EXERCISE DESCRIPTION:
Key in the whole listing below again, keeping every word as it is.

INPUT:
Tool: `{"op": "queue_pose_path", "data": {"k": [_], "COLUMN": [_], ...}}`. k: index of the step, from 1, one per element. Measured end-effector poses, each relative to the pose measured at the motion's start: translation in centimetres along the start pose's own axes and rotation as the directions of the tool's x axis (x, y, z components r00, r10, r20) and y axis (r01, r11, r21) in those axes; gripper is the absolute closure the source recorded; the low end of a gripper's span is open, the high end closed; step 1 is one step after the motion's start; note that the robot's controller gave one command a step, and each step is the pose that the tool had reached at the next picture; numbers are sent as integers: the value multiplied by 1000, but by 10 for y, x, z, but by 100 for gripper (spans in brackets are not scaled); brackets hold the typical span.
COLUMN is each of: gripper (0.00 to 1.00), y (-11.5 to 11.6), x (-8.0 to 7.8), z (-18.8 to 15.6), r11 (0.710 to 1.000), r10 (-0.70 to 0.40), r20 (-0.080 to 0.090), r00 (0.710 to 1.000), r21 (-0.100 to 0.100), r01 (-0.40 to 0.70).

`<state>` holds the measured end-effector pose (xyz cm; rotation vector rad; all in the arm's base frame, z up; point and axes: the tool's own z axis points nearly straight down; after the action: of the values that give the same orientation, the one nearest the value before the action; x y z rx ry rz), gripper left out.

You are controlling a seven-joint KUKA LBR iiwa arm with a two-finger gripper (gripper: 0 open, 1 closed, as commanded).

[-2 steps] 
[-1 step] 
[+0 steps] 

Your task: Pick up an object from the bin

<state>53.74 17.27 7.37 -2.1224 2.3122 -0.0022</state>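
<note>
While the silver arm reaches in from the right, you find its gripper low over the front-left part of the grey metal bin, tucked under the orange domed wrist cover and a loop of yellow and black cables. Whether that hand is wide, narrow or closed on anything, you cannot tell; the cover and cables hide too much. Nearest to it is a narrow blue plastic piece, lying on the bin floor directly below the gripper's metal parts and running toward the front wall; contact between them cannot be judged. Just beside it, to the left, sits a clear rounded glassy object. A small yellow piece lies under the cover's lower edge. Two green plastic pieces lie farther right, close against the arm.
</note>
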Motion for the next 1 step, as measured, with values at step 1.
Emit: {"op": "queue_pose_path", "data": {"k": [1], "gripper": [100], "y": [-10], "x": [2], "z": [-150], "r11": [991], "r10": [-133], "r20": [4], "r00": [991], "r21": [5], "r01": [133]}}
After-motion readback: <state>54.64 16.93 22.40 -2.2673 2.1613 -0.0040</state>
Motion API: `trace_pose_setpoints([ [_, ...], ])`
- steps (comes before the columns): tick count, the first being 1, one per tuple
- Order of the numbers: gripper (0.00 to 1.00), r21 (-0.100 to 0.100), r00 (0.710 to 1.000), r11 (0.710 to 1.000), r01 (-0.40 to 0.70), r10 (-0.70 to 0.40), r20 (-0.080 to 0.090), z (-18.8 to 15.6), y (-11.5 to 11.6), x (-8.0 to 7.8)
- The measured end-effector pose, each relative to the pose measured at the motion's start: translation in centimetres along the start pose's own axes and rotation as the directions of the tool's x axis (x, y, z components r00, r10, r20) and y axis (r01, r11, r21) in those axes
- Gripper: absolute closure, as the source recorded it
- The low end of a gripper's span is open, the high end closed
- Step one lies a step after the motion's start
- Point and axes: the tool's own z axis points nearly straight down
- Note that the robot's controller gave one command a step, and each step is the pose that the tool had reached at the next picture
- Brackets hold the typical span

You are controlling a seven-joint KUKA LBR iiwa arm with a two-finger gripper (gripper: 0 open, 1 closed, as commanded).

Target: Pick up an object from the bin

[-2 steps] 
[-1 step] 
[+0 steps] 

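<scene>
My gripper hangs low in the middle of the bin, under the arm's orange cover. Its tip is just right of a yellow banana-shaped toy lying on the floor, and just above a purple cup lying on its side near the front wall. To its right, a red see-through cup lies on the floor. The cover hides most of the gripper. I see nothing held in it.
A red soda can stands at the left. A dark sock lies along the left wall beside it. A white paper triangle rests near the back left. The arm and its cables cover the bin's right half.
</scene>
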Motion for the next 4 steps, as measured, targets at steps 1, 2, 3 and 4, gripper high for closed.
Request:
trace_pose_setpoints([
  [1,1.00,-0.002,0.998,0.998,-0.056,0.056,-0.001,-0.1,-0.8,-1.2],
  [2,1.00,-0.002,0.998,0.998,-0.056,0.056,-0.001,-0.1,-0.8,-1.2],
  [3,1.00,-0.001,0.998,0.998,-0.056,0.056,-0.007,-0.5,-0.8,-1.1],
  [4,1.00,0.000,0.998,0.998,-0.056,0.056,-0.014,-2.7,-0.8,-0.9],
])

YOUR SOLUTION:
Tool: `{"op": "queue_pose_path", "data": {"k": [_], "COLUMN": [_], ...}}`. k: index of the step, from 1, one per element. Measured end-effector poses, each relative to the pose measured at the motion's start: translation in centimetres along the start pose's own axes and rotation as the directions of the tool's x axis (x, y, z components r00, r10, r20) and y axis (r01, r11, r21) in those axes; gripper is the absolute closure the source recorded; the low end of a gripper's span is open, the high end closed; step 1 is one step after the motion's start; note that the robot's controller gave one command a step, and each step is the pose that the tool had reached at the next picture; numbers are sent as integers: the value multiplied by 1000, but by 10 for y, x, z, but by 100 for gripper (spans in brackets are not scaled); brackets hold the typical span.
COLUMN is each of: gripper (0.00 to 1.00), y (-11.5 to 11.6), x (-8.0 to 7.8), z (-18.8 to 15.6), r11 (0.710 to 1.000), r10 (-0.70 to 0.40), r20 (-0.080 to 0.090), r00 (0.710 to 1.000), r21 (-0.100 to 0.100), r01 (-0.40 to 0.70).

`<state>` holds the measured end-effector pose (xyz cm; rotation vector rad; all in the arm's base frame, z up; point and axes: the tool's own z axis points nearly straight down; after the action: of the values that give the same orientation, the one nearest the value before the action; x y z rx ry rz), gripper left out.

You are controlling a seven-joint KUKA LBR iiwa arm with a two-finger gripper (gripper: 0 open, 1 closed, as commanded).

[-2 steps] 
[-1 step] 
[+0 steps] 

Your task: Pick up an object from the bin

<state>53.74 17.27 7.37 -2.1224 2.3122 -0.0022</state>
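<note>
While the silver arm reaches in from the right, you find its gripper low over the front-left part of the grey metal bin, tucked under the orange domed wrist cover and a loop of yellow and black cables. Whether that hand is wide, narrow or closed on anything, you cannot tell; the cover and cables hide too much. Nearest to it is a narrow blue plastic piece, lying on the bin floor directly below the gripper's metal parts and running toward the front wall; contact between them cannot be judged. Just beside it, to the left, sits a clear rounded glassy object. A small yellow piece lies under the cover's lower edge. Two green plastic pieces lie farther right, close against the arm.
</note>
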Motion for the next 1 step, as measured, with values at step 1.
Emit: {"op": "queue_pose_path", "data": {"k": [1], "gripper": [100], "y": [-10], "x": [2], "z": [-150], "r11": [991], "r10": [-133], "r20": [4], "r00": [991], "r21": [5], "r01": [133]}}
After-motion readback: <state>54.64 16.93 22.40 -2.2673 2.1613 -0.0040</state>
Motion API: `trace_pose_setpoints([ [_, ...], ])`
- steps (comes before the columns): tick count, the first being 1, one per tuple
- Order of the numbers: gripper (0.00 to 1.00), r21 (-0.100 to 0.100), r00 (0.710 to 1.000), r11 (0.710 to 1.000), r01 (-0.40 to 0.70), r10 (-0.70 to 0.40), r20 (-0.080 to 0.090), z (-18.8 to 15.6), y (-11.5 to 11.6), x (-8.0 to 7.8)
- The measured end-effector pose, each relative to the pose measured at the motion's start: translation in centimetres along the start pose's own axes and rotation as the directions of the tool's x axis (x, y, z components r00, r10, r20) and y axis (r01, r11, r21) in those axes
- Gripper: absolute closure, as the source recorded it
- The low end of a gripper's span is open, the high end closed
- Step one lies a step after the motion's start
- Point and axes: the tool's own z axis points nearly straight down
- Note that the robot's controller gave one command a step, and each step is the pose that the tool had reached at the next picture
- Brackets hold the typical span

You are controlling a seven-joint KUKA LBR iiwa arm with a two-finger gripper (gripper: 0 open, 1 closed, as commanded).

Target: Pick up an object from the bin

[-2 steps] 
[-1 step] 
[+0 steps] 

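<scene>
My gripper hangs low in the middle of the bin, under the arm's orange cover. Its tip is just right of a yellow banana-shaped toy lying on the floor, and just above a purple cup lying on its side near the front wall. To its right, a red see-through cup lies on the floor. The cover hides most of the gripper. I see nothing held in it.
A red soda can stands at the left. A dark sock lies along the left wall beside it. A white paper triangle rests near the back left. The arm and its cables cover the bin's right half.
</scene>
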Motion for the next 4 steps, as measured, targets at steps 1, 2, 3 and 4, gripper high for closed.
Request:
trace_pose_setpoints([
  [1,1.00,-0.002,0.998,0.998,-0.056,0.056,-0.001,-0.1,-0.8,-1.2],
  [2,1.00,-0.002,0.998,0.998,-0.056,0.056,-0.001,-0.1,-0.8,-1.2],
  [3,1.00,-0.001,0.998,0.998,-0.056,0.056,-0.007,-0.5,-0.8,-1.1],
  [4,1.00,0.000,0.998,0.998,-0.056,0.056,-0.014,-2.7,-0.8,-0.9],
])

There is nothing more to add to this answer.